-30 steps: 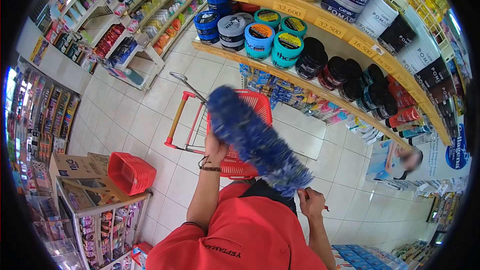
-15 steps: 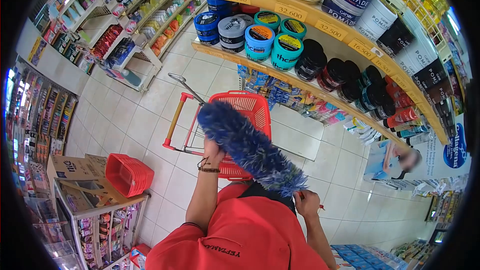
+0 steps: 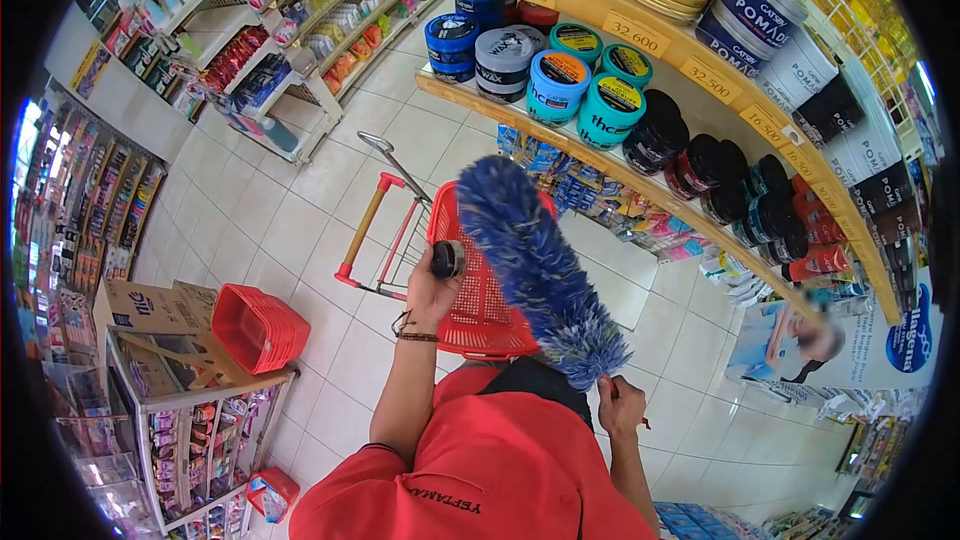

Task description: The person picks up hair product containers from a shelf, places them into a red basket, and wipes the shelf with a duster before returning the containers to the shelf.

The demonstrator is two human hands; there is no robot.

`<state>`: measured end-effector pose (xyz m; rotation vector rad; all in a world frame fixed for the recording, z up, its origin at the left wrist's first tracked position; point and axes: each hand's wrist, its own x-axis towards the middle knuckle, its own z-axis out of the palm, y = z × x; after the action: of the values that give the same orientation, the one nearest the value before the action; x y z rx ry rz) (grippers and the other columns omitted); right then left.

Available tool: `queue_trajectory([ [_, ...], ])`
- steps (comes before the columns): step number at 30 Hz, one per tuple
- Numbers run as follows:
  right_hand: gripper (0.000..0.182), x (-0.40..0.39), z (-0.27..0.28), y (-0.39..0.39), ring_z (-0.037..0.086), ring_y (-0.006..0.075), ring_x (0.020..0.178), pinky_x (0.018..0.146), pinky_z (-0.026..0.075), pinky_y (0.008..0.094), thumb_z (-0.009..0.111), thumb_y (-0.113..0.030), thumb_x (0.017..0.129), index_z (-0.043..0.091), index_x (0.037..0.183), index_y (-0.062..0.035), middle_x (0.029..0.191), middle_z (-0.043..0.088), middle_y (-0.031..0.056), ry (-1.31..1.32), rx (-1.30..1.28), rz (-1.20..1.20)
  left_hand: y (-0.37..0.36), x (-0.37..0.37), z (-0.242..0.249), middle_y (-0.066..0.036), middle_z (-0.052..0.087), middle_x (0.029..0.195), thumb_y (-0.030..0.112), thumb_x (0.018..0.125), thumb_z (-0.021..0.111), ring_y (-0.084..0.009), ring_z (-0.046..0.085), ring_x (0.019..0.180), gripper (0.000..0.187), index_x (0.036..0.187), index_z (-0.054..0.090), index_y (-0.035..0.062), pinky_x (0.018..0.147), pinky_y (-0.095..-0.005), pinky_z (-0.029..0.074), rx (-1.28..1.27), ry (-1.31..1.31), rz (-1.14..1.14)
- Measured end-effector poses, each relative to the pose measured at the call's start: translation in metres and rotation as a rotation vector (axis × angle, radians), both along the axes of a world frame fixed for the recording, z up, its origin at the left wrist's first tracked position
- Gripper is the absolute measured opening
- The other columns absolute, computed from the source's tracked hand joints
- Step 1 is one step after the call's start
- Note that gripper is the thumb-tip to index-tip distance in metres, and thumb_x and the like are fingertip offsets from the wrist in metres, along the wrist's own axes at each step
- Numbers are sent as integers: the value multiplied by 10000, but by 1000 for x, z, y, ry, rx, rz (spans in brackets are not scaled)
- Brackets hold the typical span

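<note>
My left hand [image 3: 430, 294], with a dark bracelet at the wrist, is closed round a small dark round jar [image 3: 447, 259]. It is over the left side of a red basket [image 3: 478, 325] on a trolley. My right hand [image 3: 621, 404] grips the lower end of a fluffy blue duster [image 3: 540, 270], which slants up and left across the basket. The duster's upper end is near the shelf edge, apart from the jar. Small red strings show beside my right hand.
A curved shelf [image 3: 610, 165] at the upper right bears blue, teal and black jars. Trolley handle [image 3: 366, 228] stands left of the basket. Stacked red baskets [image 3: 258, 330] and a cardboard box [image 3: 150, 308] are on a display rack at the left.
The duster has moved right and tilted more upright, uncovering my left hand and the jar. The view has shifted slightly, and the shelf jars appear further right.
</note>
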<state>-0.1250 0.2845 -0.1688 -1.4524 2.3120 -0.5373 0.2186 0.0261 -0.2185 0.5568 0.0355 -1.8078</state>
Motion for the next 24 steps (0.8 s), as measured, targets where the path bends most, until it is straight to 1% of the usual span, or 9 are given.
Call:
queue_trajectory([
  [1, 396, 1, 1, -2, 637, 389, 574, 553, 477, 466, 732, -397, 925, 648, 727, -65, 612, 627, 157, -20, -33, 69, -2, 3, -20, -175, 699, 1189, 283, 1129, 433, -320, 680, 1102, 356, 1243, 605, -6, 989, -465, 572, -6, 109, -11],
  [2, 351, 2, 2, -3, 649, 365, 583, 558, 487, 451, 761, -363, 889, 653, 726, -71, 627, 642, 135, -29, -3, 118, -7, 2, -40, -174, 708, 1189, 257, 1120, 444, -306, 689, 1062, 345, 1234, 633, -8, 1013, -466, 565, 175, 14, 88],
  [6, 287, 5, 6, -14, 674, 333, 620, 590, 519, 440, 795, -335, 847, 687, 744, -90, 690, 690, 93, -2, 51, 229, -6, -9, -32, -171, 707, 1186, 275, 1118, 457, -305, 686, 1047, 347, 1235, 637, 1, 1005, -465, 568, 192, 34, 45],
  [13, 339, 8, 0, -25, 676, 346, 614, 587, 518, 449, 781, -392, 863, 693, 738, -89, 669, 685, 108, 30, 23, 151, 0, -15, -17, -166, 707, 1181, 311, 1113, 484, -303, 681, 1015, 353, 1235, 644, 21, 989, -465, 574, 218, 81, 8],
  [15, 374, 10, 4, -30, 669, 357, 599, 579, 513, 457, 768, -423, 882, 692, 738, -87, 637, 668, 121, 117, 147, 0, 3, -9, -30, -181, 694, 1238, 257, 1094, 473, -371, 646, 1151, 369, 1311, 608, -10, 1076, -594, 503, 9, 293, -131],
  [16, 374, 7, 4, -29, 669, 357, 599, 579, 513, 457, 768, -423, 882, 692, 738, -87, 637, 668, 121, 117, 151, -1, 1, -22, -3, -184, 687, 1249, 304, 1098, 420, -401, 628, 1170, 426, 1309, 612, -13, 1075, -657, 473, 278, 210, 7],
  [20, 405, -5, 13, -24, 669, 365, 597, 570, 509, 462, 738, -452, 912, 689, 738, -89, 626, 662, 127, 28, 110, 27, -3, -27, 12, -184, 687, 1258, 337, 1095, 379, -373, 635, 1170, 472, 1293, 628, -12, 1117, -607, 458, 242, 107, -41],
  [23, 414, -4, 16, -19, 675, 364, 606, 571, 513, 460, 719, -467, 923, 692, 741, -96, 639, 672, 118, 22, 83, 106, -8, -37, 12, -171, 688, 1276, 401, 1094, 406, -341, 638, 1177, 505, 1293, 630, -5, 1144, -537, 450, 72, 171, -50],
  [24, 419, -5, 15, -20, 679, 363, 611, 573, 517, 459, 710, -476, 926, 694, 743, -100, 645, 678, 113, 54, 80, 158, -9, -42, 18, -161, 689, 1288, 417, 1085, 447, -330, 640, 1182, 498, 1297, 634, 8, 1144, -515, 449, 49, 78, -78],
])
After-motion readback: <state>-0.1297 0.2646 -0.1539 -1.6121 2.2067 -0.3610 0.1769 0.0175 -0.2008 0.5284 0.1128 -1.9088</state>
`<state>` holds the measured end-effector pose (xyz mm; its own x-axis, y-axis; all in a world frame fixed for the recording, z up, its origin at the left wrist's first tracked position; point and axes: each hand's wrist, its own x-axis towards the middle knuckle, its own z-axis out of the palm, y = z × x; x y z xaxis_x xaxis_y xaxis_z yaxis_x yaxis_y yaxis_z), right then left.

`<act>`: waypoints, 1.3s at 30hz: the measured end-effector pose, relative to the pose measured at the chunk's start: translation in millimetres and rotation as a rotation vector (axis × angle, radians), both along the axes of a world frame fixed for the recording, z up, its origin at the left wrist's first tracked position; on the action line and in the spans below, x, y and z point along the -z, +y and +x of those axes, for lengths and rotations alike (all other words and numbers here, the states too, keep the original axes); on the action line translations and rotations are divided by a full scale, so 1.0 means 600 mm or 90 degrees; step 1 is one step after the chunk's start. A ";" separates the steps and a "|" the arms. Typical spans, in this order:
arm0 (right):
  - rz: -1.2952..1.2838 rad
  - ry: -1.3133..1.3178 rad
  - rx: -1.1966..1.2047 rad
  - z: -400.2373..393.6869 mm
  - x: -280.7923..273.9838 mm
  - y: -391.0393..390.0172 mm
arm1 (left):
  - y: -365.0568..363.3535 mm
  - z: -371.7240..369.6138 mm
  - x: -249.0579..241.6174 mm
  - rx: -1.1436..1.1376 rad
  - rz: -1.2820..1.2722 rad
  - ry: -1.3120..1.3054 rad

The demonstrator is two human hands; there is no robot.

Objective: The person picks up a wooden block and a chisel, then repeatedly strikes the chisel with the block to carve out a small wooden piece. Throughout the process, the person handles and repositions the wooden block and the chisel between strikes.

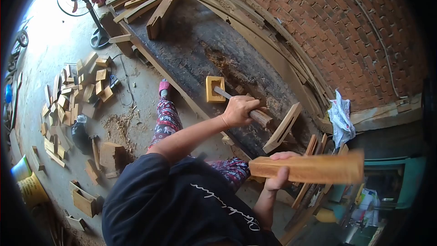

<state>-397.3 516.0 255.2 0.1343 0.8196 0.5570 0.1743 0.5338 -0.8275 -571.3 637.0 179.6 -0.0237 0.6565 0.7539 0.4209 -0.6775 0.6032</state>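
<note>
My left hand (241, 110) is wrapped round a chisel (261, 118) with a wooden handle. The chisel's metal blade slants down into a recess cut in a small yellowish wood block (210, 92) on the dark workbench (182, 54). To the right, my right hand (278, 175) grips a thick, squared length of wood (305, 168), held raised over the near side of the bench; its far end is blurred. A pale slotted wood piece (283, 127) stands tilted on the bench between the two hands.
Boards (259, 32) lie along the brick wall (314, 9). More planks are stacked at the bench's far end. Cut blocks (73, 89) cover the floor at left, near a fan (86, 7). A plastic bag (340, 118) hangs at right, above a teal frame (412, 182).
</note>
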 end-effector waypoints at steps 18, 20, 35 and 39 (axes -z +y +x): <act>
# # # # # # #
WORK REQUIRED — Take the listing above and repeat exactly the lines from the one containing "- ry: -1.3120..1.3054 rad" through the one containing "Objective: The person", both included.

SOLUTION FOR THIS PROBLEM —
  - ry: -1.3120..1.3054 rad

The demonstrator is two human hands; there is no robot.

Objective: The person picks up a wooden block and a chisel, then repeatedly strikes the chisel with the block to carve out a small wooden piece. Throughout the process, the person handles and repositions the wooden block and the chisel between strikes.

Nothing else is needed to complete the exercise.